Problem to solve: Return each line of the entries that holds the string "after".

■ ■ ■ ■ ■

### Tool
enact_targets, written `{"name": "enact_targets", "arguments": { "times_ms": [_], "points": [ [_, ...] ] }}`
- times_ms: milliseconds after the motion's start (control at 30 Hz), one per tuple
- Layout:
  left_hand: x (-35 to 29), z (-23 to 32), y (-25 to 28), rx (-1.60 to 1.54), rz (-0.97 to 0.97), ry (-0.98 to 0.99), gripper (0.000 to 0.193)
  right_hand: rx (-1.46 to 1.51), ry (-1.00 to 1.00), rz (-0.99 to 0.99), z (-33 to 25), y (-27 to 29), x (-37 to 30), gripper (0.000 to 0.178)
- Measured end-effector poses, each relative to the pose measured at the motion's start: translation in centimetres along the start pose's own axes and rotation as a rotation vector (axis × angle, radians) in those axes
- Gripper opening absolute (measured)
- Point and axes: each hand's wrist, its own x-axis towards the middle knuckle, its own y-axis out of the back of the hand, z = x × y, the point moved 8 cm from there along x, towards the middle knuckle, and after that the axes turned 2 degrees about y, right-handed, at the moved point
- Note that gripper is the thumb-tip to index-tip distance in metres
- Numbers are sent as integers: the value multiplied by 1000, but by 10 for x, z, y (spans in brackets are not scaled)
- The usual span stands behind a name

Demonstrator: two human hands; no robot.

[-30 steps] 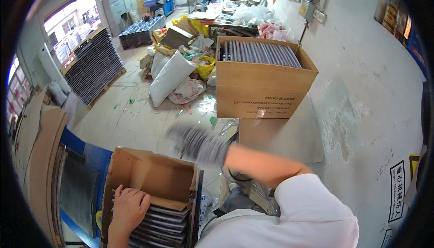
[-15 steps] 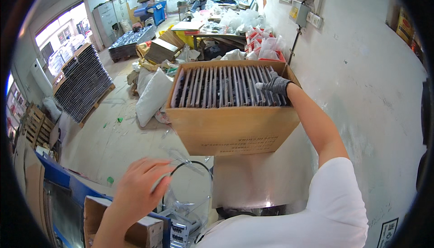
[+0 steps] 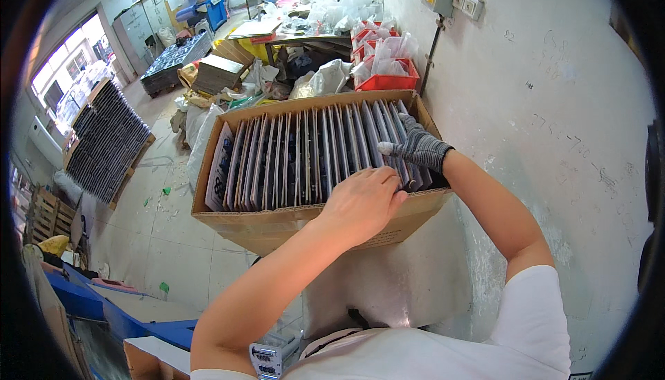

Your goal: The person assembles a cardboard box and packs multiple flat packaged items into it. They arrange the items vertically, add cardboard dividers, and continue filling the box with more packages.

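Note:
A brown cardboard box (image 3: 228,222) stands in front of me, packed with a row of thin flat panels (image 3: 305,151) set on edge. Toward the row's right end, my right hand (image 3: 424,148), in a grey glove with a pale thumb tip, rests over the panel tops. Its thumb is spread apart from the other fingers. My bare left hand (image 3: 360,203) reaches across the box's near rim. Its bent fingers close on the near corners of panels just below the right thumb. The fingertips are partly hidden.
Beneath the box is a smooth metal-looking surface (image 3: 388,283). A white wall (image 3: 540,103) runs along the right. Red bins (image 3: 395,78) and a cluttered table (image 3: 291,30) lie beyond. At left stands a pallet stack of dark panels (image 3: 107,141); an open carton (image 3: 156,359) is near.
My left hand has moved from the lower left, where it was empty, up and right onto the panels. My right hand stays on the panels. The view has shifted, with the box nearer.

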Motion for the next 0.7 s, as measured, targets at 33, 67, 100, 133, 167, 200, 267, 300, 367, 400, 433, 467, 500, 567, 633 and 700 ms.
{"name": "enact_targets", "arguments": {
  "times_ms": [33,67,100,133,167,200,267,300,367,400,433,467,500,567,633,700],
  "points": [
    [-1,0,3,16,-52,47,31,41,-13,-33,-3,2,-4,114],
    [-4,1,5,57,33,-53,30,48,32,-18,3,1,1,113],
    [-8,3,9,98,118,-151,29,55,78,-4,7,1,5,112],
    [-9,1,6,118,115,-170,28,64,84,22,14,2,3,109],
    [-8,-1,6,139,114,-186,27,48,87,6,15,0,6,110],
    [-7,-1,6,160,113,-202,26,32,90,-10,16,-3,9,111],
    [-3,-2,6,204,86,-193,22,59,62,-81,4,-2,7,117],
    [-2,-2,4,225,71,-190,20,42,42,-67,8,-3,9,119],
    [-4,-2,4,285,90,-215,12,1,1,-36,22,-5,15,121],
    [-8,-4,6,303,85,-224,11,-73,-93,-61,33,-7,17,126],
    [-12,-5,7,321,80,-233,11,-128,-140,-69,40,-7,16,127],
    [-15,-9,10,313,92,-208,12,-182,-183,-78,34,-4,13,129],
    [-19,-13,12,326,84,-183,11,-236,-226,-87,33,-2,11,131],
    [-27,-23,19,352,70,-134,11,-201,-182,-68,30,-3,9,133],
    [-38,-34,28,359,101,-111,16,-174,-88,-18,15,2,4,132],
    [-39,-35,30,353,110,-83,19,-187,-133,-33,31,-5,11,130]
  ]
}}
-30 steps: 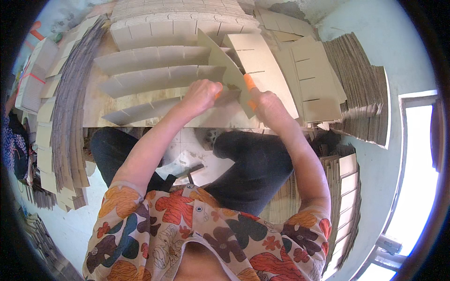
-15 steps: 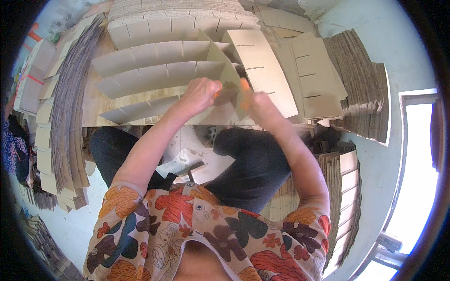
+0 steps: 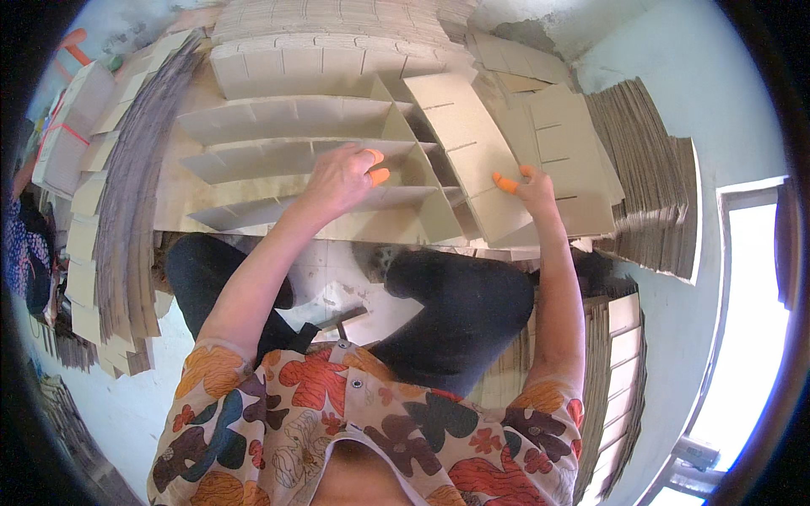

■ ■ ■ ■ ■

Response:
- times_ms: milliseconds after the motion's start (control at 30 Hz), one per tuple
- Point and axes: each hand's wrist, its own x-axis towards the middle knuckle, its own y-axis out of the back of the hand, z = x × y, the point moved 8 cm from there along x, towards the middle knuckle, and after that the axes turned 2 degrees about y, right-handed, at the moved point

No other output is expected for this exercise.